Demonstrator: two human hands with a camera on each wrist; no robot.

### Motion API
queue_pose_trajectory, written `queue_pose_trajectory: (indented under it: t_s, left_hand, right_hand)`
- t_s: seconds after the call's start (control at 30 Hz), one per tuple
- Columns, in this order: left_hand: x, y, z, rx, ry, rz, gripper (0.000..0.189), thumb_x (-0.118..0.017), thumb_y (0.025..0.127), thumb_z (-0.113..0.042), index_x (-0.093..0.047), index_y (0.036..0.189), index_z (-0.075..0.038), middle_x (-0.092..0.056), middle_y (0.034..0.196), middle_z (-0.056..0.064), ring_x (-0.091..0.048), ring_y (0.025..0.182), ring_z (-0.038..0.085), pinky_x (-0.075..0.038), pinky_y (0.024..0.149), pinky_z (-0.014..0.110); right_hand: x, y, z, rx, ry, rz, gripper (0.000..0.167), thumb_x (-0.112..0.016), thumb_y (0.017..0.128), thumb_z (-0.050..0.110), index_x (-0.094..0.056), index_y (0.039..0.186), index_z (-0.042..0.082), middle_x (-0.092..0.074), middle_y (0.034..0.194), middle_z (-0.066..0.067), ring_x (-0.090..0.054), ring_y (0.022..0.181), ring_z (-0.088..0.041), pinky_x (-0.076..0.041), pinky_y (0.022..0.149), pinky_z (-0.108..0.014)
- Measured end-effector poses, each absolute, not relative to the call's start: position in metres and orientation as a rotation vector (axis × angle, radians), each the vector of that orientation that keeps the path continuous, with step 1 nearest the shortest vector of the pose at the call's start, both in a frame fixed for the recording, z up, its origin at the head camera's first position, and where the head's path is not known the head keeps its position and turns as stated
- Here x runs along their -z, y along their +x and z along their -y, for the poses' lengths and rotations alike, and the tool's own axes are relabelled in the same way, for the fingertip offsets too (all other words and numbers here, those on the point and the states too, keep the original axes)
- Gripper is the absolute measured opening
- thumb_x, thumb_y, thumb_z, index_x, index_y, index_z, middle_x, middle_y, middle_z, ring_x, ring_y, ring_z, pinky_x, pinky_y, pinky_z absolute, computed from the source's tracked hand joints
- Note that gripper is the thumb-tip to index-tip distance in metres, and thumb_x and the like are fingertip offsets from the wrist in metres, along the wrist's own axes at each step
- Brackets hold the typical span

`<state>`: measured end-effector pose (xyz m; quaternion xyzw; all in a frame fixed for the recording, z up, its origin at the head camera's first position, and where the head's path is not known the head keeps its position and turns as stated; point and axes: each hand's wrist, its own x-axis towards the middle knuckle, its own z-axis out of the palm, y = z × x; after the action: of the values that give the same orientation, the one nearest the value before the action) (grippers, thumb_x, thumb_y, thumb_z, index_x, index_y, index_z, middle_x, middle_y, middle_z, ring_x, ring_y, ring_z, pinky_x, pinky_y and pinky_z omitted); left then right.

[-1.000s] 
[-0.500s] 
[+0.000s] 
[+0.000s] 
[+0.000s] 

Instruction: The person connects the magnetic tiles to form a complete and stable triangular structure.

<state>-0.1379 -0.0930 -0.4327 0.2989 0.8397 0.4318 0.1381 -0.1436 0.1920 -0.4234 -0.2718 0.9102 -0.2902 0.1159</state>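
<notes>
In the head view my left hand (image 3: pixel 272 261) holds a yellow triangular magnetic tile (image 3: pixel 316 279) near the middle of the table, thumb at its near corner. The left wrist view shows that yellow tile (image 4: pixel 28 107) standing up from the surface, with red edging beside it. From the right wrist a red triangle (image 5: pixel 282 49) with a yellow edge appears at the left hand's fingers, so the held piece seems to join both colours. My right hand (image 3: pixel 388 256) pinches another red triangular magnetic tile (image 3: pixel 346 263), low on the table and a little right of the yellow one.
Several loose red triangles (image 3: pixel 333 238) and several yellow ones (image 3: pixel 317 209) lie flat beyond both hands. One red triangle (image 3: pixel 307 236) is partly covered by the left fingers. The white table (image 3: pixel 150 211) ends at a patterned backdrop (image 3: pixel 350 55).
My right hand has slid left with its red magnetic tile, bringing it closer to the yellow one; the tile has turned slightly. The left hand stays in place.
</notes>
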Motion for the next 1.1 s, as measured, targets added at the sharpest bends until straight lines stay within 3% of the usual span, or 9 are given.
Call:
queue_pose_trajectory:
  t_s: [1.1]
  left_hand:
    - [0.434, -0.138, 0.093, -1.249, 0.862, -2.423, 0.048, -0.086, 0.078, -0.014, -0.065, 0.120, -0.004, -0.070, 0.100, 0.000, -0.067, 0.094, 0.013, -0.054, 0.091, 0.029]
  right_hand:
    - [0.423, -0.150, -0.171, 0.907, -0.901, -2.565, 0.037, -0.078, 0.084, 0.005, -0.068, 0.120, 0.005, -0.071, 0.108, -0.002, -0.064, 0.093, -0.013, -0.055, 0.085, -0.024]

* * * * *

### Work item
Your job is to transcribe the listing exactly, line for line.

### Written solution
Demonstrator: two human hands with a camera on each wrist; no robot.

### Motion API
queue_pose_trajectory, written `queue_pose_trajectory: (indented under it: t_s, left_hand, right_hand)`
- t_s: seconds after the call's start (control at 30 Hz), one per tuple
- Columns, in this order: left_hand: x, y, z, rx, ry, rz, gripper (0.000..0.189), thumb_x (-0.118..0.017), thumb_y (0.025..0.127), thumb_z (-0.113..0.042), index_x (-0.093..0.047), index_y (0.036..0.189), index_z (-0.075..0.038), middle_x (-0.092..0.056), middle_y (0.034..0.196), middle_z (-0.056..0.064), ring_x (-0.091..0.048), ring_y (0.025..0.182), ring_z (-0.038..0.085), pinky_x (-0.075..0.038), pinky_y (0.024..0.149), pinky_z (-0.014..0.110); right_hand: x, y, z, rx, ry, rz, gripper (0.000..0.167), thumb_x (-0.112..0.016), thumb_y (0.017..0.128), thumb_z (-0.050..0.110), index_x (-0.094..0.056), index_y (0.039..0.186), index_z (-0.042..0.082), middle_x (-0.092..0.074), middle_y (0.034..0.194), middle_z (-0.066..0.067), ring_x (-0.090..0.054), ring_y (0.022..0.181), ring_z (-0.088..0.041), pinky_x (-0.076..0.041), pinky_y (0.022..0.149), pinky_z (-0.108..0.014)
- Measured end-effector poses, each absolute, not relative to the call's start: position in metres and orientation as a rotation vector (axis × angle, radians), each the vector of that orientation that keeps the path continuous, with step 1 nearest the shortest vector of the pose at the call's start, both in a frame fixed for the recording, z up, its origin at the head camera's first position, and where the head's path is not known the head keeps its position and turns as stated
- Here x runs along their -z, y along their +x and z along their -y, for the poses' lengths and rotations alike, and the tool's own axes are relabelled in the same way, for the fingertip offsets too (all other words and numbers here, those on the point and the states too, keep the original axes)
- Gripper is the absolute measured opening
- thumb_x, thumb_y, thumb_z, index_x, index_y, index_z, middle_x, middle_y, middle_z, ring_x, ring_y, ring_z, pinky_x, pinky_y, pinky_z absolute, computed from the source's tracked hand joints
- Note that gripper is the thumb-tip to index-tip distance in metres, and thumb_x and the like are fingertip offsets from the wrist in metres, along the wrist's own axes at each step
- Brackets hold the typical span

`<state>`: measured end-effector pose (xyz m; quaternion xyzw; all in a frame fixed for the recording, z up, its origin at the head camera's first position, and where the head's path is not known the head keeps its position and turns as stated; point and axes: each hand's wrist, its own x-axis towards the middle knuckle, its own z-axis out of the palm, y = z × x; after the action: of the values that give the same orientation, the one nearest the value before the action) (grippers, thumb_x, thumb_y, thumb_z, index_x, index_y, index_z, middle_x, middle_y, middle_z, ring_x, ring_y, ring_z, pinky_x, pinky_y and pinky_z omitted); left then right.

[-1.000s] 
[-0.500s] 
[+0.000s] 
[+0.000s] 
[+0.000s] 

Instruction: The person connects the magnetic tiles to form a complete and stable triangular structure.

<state>-0.1379 -0.0930 -0.4327 0.2989 0.8397 0.4318 0.1381 -0.1436 0.1920 -0.4234 -0.2718 0.9102 -0.2902 0.1159</state>
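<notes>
In the head view my left hand (image 3: pixel 272 261) holds a yellow triangular magnetic tile (image 3: pixel 316 279) near the middle of the table, thumb at its near corner. The left wrist view shows that yellow tile (image 4: pixel 28 107) standing up from the surface, with red edging beside it. From the right wrist a red triangle (image 5: pixel 282 49) with a yellow edge appears at the left hand's fingers, so the held piece seems to join both colours. My right hand (image 3: pixel 388 256) pinches another red triangular magnetic tile (image 3: pixel 346 263), low on the table and a little right of the yellow one.
Several loose red triangles (image 3: pixel 333 238) and several yellow ones (image 3: pixel 317 209) lie flat beyond both hands. One red triangle (image 3: pixel 307 236) is partly covered by the left fingers. The white table (image 3: pixel 150 211) ends at a patterned backdrop (image 3: pixel 350 55).
My right hand has slid left with its red magnetic tile, bringing it closer to the yellow one; the tile has turned slightly. The left hand stays in place.
</notes>
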Motion for the next 1.1 s, as measured, targets added at the sharpest bends until straight lines stay within 3% of the usual span, or 9 are given.
Call:
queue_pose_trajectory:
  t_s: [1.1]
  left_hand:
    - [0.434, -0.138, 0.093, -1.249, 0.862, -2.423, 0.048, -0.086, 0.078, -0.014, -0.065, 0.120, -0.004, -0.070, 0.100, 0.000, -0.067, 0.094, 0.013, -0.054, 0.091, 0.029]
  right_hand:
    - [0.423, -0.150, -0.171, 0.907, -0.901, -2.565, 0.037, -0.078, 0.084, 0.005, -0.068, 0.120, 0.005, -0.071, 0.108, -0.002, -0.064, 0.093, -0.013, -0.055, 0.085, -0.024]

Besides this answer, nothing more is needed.